I'm making a status monitor for things like battery, time, etc. to use
with dwm. I wanted to use pledge(2) and unveil(2) to lock things down as
well as to help me learn C.

The first issue I came up against was with pledge and apm(4). The
ioctl(2) calls used to retrieve power state do not appear to be one of
the supported promises from pledge. I looked at the source for apm(8) to
discover that after getting the power state it restricts itself to the
stdio promise. As the status monitor needs on-going power information it
does not seem like a good fit to use pledge at this time.

I applied unveil next. This went much more smoothly allowing only the
few files required for the programme to function. However, I've realised
since that I only need to access a few files at initialisation and then
I can shut off all access to the file system.

>From the man page on unveil(2):

> After establishing a collection of path and permissions rules, future
> calls to unveil can be disabled by passing two NULL arguments.

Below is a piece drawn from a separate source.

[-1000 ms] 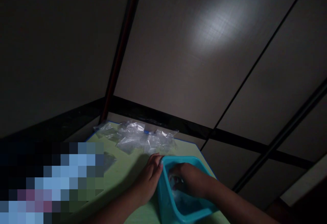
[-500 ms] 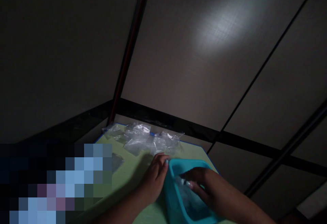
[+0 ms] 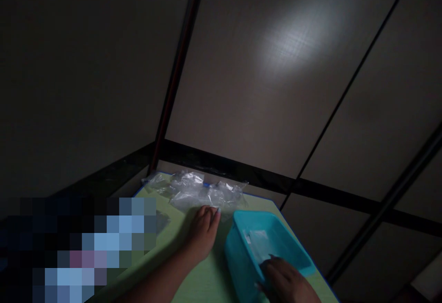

i.e. you must do at least ONE successful call to unveil before you can
lock the rest of the file system. This means unveil must be used on
a location that exists on the file system. As a workaround, you can
almost block access to the file system with something like
unveil("/dev/null", "r"). However, I would have expected
unveil(NULL, NULL) on its own would have been enough.

Have I missed something trying to use pledge(2) and unveil(2)?

P.S. Any tips for debugging programmes that exit from these
technologies? I've been running ktrace(1)/kdump(1) and sort of bumbling
through the output which seems to work okay.